Vincent Safuto’s Weblog

Notes and observations

The purpose of college

When I first began considering attending college, my main focus was not to be any kind of activist or rebel – save against postal authority – but to create opportunities for myself beyond what I realized I could reasonably achieve in my current situation.

To me, college was about change, self-improvement and enlightenment, plus a chance to expand my personal contacts.

I suppose because of my relatively advanced age – I was in my late 20s – and my experience – I had served in the military and worked full-time for several years – I was in a better position than an 18-year-old undergraduate, also known as the “traditional” student.

I had had my adjustment to being away from parental authority and had taken on a whole set of responsibilities – job, car payments, mortgage, utilities, etc., that were outside the experience of many of my peers in community college. Others in the college were my age or slightly younger or older, and were also there for the purpose of improving themselves and acquiring knowledge.

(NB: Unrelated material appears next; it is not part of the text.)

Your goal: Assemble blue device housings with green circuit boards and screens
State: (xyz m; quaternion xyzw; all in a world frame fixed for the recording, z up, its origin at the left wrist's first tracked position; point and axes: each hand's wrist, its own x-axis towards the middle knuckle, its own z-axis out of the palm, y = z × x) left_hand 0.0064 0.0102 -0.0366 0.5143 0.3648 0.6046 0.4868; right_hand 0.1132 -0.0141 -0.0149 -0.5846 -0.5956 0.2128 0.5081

Maybe I’m out of step with the current generational thinking on college but something seems to have gone wrong.

Today’s undergraduate, regardless of age, seems to be more concerned with making sure that the college or university administration is aligned with their views rather than pursuing an education.

What I mean is that when I was in college, I knew I’d encounter people with views and opinions different from my own. I was eager to hear other views and was not going to college to shut other people up. In the free and open exchange of ideas comes enlightenment – if not agreement.

I remembered one woman at the post office who told me about her first day at college was her last day. She’d been young and naïve, and had started her first day of classes with great excitement and anticipation. But in a class, she said, the instructor had mentioned evolution. She said that since evolution was against her religion and her views, she had to quit college immediately.

It was sad. She never achieved anything personally or professionally because she quit college on the first day.

In my days at community college and university, I often encountered views opposed to mine. Sometimes people did not bow before my holy body because I was a veteran of the military. Others didn’t agree with me politically.

Instead of marching in protest and demanding that others conform to my views, I listened to them and defended their right to speak out and present their views.

Today in colleges, students want “safe spaces” and “trigger warnings” to avoid opinions and news that might upset them. Well, going to college means going where you will become upset and even frustrated. In the real world, you can’t just declare “safe space” and remove those who disagree with you.

I actually found that I learned more from those with whom I disagreed than with those I agreed with.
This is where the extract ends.